* _Exercise brief_: Where does the word "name" show up in the records? Copy every line that has it.

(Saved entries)
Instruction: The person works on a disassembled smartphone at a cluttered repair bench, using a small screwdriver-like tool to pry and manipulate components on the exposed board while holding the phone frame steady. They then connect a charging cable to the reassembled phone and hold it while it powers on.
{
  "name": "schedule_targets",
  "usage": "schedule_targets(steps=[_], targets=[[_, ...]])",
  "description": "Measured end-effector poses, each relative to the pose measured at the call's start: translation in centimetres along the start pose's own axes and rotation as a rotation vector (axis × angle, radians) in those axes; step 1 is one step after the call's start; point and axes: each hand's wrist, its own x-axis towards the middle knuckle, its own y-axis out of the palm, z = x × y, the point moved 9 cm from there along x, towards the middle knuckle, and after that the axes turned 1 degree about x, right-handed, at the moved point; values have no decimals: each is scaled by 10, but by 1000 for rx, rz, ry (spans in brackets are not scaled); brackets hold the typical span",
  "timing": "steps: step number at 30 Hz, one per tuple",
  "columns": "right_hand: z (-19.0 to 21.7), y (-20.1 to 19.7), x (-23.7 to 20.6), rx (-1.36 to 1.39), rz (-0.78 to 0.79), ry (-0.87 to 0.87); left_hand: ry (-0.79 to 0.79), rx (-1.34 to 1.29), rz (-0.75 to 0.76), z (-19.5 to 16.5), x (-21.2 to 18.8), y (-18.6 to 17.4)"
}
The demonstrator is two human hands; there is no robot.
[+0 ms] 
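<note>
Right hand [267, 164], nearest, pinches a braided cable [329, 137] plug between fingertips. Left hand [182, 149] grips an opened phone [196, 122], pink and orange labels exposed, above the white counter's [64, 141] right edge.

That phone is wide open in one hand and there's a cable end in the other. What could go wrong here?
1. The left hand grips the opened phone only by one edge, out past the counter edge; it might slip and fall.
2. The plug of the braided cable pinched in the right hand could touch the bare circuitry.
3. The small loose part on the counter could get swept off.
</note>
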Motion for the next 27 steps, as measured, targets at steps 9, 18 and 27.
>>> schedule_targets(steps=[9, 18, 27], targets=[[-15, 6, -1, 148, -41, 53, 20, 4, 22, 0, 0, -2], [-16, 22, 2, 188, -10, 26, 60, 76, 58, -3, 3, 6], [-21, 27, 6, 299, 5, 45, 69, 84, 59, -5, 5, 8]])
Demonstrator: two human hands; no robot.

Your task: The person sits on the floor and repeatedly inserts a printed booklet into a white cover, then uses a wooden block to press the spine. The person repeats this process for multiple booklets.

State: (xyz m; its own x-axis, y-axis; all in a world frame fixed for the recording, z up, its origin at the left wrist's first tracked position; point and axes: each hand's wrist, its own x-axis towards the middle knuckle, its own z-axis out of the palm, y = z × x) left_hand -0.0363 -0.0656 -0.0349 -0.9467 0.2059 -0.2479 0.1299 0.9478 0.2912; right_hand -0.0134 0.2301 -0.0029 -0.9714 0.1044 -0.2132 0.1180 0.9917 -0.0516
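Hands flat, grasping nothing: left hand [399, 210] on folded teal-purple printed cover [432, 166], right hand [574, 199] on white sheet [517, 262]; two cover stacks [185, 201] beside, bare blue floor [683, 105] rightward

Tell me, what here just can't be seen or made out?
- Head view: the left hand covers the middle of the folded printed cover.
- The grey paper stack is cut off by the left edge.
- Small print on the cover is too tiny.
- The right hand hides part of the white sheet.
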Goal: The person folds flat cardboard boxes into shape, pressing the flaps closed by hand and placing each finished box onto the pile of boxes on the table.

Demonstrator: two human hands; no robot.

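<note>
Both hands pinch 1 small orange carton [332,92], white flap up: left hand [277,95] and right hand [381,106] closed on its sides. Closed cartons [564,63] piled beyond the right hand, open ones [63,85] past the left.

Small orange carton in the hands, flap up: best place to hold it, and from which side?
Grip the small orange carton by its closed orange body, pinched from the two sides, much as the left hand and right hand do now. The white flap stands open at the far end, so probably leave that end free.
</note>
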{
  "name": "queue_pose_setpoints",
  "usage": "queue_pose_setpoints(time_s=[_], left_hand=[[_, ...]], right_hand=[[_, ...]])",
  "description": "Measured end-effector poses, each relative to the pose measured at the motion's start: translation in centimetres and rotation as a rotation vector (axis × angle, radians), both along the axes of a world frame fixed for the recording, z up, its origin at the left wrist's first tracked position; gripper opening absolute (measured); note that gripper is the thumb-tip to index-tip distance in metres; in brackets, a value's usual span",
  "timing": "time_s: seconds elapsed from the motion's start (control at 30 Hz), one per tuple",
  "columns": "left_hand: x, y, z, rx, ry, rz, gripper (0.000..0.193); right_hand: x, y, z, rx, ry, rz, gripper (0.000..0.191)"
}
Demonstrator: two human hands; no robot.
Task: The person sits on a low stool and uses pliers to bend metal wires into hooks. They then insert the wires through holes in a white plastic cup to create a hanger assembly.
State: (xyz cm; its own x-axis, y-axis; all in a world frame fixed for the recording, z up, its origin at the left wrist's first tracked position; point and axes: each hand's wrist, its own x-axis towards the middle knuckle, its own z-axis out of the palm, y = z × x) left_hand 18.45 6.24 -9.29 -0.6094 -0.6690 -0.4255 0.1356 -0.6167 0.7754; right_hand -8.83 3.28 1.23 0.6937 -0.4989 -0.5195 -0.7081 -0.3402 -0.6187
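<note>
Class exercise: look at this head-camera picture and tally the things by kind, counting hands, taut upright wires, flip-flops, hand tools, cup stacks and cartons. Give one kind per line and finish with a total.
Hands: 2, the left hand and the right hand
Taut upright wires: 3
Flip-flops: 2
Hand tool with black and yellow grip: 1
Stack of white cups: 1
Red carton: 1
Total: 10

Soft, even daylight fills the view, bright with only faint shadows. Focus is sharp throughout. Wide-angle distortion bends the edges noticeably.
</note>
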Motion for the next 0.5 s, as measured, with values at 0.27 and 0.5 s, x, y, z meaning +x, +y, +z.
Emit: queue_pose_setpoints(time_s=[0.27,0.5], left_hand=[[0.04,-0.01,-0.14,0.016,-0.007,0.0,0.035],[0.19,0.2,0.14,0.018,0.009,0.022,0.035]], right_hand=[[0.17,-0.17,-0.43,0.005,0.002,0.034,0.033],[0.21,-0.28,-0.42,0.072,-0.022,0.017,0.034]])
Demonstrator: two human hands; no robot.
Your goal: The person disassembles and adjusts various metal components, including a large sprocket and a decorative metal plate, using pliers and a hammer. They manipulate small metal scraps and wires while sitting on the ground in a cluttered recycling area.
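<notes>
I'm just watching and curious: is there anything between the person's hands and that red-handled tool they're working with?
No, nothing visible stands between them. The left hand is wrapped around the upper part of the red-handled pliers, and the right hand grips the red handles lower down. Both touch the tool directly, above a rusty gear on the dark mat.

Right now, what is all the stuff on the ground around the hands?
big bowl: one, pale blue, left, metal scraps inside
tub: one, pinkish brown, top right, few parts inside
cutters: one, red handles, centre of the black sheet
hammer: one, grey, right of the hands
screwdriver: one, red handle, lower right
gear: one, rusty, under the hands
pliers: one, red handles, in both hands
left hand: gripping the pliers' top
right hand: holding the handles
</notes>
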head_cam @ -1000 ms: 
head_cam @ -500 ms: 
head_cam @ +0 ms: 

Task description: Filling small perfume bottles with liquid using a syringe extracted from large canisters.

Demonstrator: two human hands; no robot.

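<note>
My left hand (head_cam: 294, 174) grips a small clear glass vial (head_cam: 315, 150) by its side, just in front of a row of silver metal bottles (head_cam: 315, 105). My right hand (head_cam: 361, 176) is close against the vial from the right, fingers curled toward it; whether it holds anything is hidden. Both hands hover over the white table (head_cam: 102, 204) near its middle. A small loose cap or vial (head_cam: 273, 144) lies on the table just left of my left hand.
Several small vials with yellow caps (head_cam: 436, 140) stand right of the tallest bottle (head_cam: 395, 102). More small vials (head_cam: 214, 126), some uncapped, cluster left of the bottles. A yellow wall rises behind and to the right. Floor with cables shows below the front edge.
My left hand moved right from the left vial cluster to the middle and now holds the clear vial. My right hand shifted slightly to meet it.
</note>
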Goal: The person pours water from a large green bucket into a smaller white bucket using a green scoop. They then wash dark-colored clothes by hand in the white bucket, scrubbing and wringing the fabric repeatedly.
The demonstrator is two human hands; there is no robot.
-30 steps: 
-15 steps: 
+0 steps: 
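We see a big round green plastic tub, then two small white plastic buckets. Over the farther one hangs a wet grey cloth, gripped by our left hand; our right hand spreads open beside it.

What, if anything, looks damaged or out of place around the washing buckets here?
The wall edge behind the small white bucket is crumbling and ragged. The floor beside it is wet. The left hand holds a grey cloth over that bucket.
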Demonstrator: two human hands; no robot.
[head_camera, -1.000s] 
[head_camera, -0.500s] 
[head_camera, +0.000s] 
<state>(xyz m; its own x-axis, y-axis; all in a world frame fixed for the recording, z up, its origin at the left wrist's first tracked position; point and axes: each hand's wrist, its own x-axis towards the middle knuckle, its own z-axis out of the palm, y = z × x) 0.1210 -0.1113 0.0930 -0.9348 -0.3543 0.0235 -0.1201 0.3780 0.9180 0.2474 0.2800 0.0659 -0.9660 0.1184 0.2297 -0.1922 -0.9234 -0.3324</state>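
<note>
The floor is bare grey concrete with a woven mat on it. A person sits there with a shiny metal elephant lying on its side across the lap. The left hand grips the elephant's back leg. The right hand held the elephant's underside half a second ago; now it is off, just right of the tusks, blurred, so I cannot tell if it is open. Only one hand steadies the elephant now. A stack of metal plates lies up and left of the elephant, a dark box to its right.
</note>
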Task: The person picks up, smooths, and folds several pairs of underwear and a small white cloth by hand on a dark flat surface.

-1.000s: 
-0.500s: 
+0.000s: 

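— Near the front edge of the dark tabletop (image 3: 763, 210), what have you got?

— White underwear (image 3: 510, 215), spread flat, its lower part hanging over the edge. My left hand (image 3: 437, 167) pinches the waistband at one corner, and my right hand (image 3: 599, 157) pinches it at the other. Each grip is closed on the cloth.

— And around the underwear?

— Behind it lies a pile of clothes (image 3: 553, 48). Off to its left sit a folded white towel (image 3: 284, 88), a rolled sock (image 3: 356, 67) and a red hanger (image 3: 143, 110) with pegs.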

* _Answer to this problem_:
  "name": "schedule_targets",
  "name": "queue_pose_setpoints",

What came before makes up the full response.